La situation est désormais plus que favorable à l’ex-opposant Félix Tshisekedi, un civil qui a vécu entre le Congo et la Belgique, face à son prédécesseur, Joseph Kabila, militaire de formation. À 57 ans, il peut désormais gouverner seul, sans les contraintes de l’accord de coalition qu’il avait conclu avec l’ex-président Kabila et sa majorité parlementaire juste avant son investiture le 24 janvier 2019.

Le fils de l’opposant historique Étienne Tshisekedi va commencer par nommer le Premier ministre et le gouvernement de son choix. Pour ce faire, il dispose d’une large majorité de 391 députés sur 500 à l’Assemblée nationale, d’après le pointage du chargé de mission (un « informateur » en droit congolais) qu’il avait nommé pour identifier sa propre « majorité d’union sacrée de la nation ». Agitant une menace de dissolution, le président a rallié à sa cause 24 « regroupements » politiques, dont certains affiliés hier encore au Front commun pour le Congo (FCC), la machine de guerre politique que Joseph Kabila avait mise en place pour quitter le pouvoir sans perdre son influence politique. Dans ce pays où la politique et l’affairisme font cause commune, des députés FCC ont cédé à l’appât du gain, rapportent des rumeurs persistantes. Félix Tshisekedi a aussi rallié à sa cause deux opposants de poids, le riche homme d’affaires Katangais Moïse Katumbi, issu de l’est, et l’ancien chef de guerre Jean-Pierre Bemba, populaire à Kinshasa et dans l’ouest du pays.

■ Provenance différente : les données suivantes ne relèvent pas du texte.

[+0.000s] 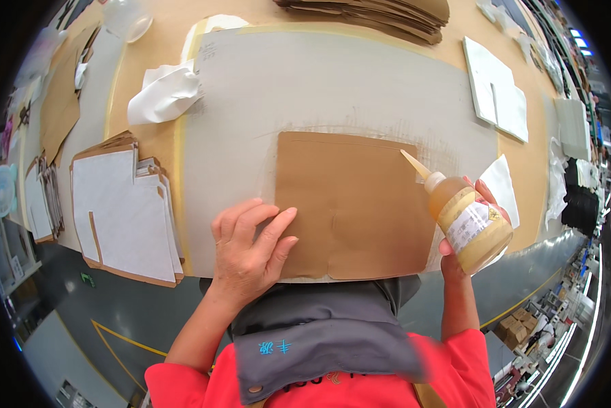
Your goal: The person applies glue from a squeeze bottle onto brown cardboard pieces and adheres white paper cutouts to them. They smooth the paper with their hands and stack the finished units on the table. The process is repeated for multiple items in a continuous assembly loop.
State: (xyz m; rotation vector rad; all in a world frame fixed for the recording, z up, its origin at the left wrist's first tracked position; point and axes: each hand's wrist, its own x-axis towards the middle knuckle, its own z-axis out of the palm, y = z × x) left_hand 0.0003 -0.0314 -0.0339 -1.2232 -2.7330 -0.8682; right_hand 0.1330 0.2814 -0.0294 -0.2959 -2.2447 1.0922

Le groupe parlementaire Mouvement de libération du Congo (MLC, le parti de M. Bemba) « a adhéré officiellement à l’union sacrée de la nation », a indiqué l’un de ses cadres, Mohamed Bule. « Nos deux leaders Moïse Katumbi et Jean-Pierre Bemba ont décidé de travailler en synergie », a-t-il ajouté. Félix Tshisekedi va devoir désormais gérer les appétits des deux opposants, qui vont exiger des postes et des responsabilités au gouvernement et à l’Assemblée nationale. Le test aura lieu dès la semaine prochaine, lors de l’élection du nouveau bureau de l’Assemblée.

Silence du côté de Kabila

La coalition, la majorité pro-Kabila à l’Assemblée, le Premier ministre et son gouvernement pléthorique de 65 ministres, dont les deux tiers étaient membres du FCC pro-Kabila : « Béton » Tshisekedi (l’un de ses surnoms) a abattu une par une toutes les murailles qui protégeaient Joseph Kabila. Désormais isolé et replié dans son fief du Katanga, à Lubumbashi, avec quelques fidèles, Joseph Kabila, 49 ans, garde toujours le silence.

Avant de lancer son offensive, Félix Tshisekedi, qu’on décrit comme un homme de compromis, s’était assuré de la fidélité de l’état-major de l’armée, dont tous les haut gradés avaient été nommés pendant le règne de Joseph Kabila, qui avait été propulsé à la tête de la RDC après l’assassinat, en janvier 2001, de son père, Laurent-Désiré Kabila. L’armée a respecté jusqu’à présent son pacte républicain en restant loyale à son commandant en chef, le président de la République.